> _Exercise_: In the listing below, find the line with "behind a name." and the line with "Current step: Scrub". Repeat those two lines and all lines between them exactly.

□ □ □

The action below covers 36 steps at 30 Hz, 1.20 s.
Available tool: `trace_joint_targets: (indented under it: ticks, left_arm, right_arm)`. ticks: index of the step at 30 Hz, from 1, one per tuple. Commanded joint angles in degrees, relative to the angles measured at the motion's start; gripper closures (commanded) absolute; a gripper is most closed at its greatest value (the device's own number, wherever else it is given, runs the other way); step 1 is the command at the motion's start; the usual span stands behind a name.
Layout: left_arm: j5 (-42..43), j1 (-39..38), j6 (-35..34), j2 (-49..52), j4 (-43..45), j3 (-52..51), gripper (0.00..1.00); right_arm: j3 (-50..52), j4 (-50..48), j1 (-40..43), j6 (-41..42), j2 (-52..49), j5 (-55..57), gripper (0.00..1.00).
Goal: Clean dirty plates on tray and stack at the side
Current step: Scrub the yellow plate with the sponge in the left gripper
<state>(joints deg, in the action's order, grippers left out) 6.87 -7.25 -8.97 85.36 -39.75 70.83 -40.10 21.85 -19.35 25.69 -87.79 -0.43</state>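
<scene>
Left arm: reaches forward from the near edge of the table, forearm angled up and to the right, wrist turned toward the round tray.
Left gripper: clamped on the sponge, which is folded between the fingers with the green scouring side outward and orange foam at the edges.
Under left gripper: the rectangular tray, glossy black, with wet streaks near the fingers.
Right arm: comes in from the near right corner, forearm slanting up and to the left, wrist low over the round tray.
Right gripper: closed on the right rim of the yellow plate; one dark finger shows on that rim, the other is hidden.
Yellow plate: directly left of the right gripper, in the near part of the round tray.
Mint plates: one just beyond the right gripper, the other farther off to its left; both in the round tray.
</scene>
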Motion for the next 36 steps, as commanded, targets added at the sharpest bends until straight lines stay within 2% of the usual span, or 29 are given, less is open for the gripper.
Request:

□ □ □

> _Response to the task_:
Available tool: `trace_joint_targets: (indented under it: ticks, left_arm, right_arm)`. ticks: index of the step at 30 Hz, from 1, one per tuple. Commanded joint angles in degrees, relative to the angles measured at the motion's start; gripper closures (commanded) absolute; a gripper is most closed at its greatest value (the device's own number, wherever else it is given, runs the other way); step 1 is the command at the motion's start; the usual span stands behind a name.
Layout: left_arm: j5 (-42..43), j1 (-39..38), j6 (-35..34), j2 (-49..52), j4 (-43..45), j3 (-52..51), gripper (0.00..1.00); right_arm: j3 (-50..52), j4 (-50..48), j1 (-40..43), j6 (-41..42), j2 (-52..49), j5 (-55..57), gripper (0.00..1.00).
Goal: Clean dirty plates on tray and stack at the side
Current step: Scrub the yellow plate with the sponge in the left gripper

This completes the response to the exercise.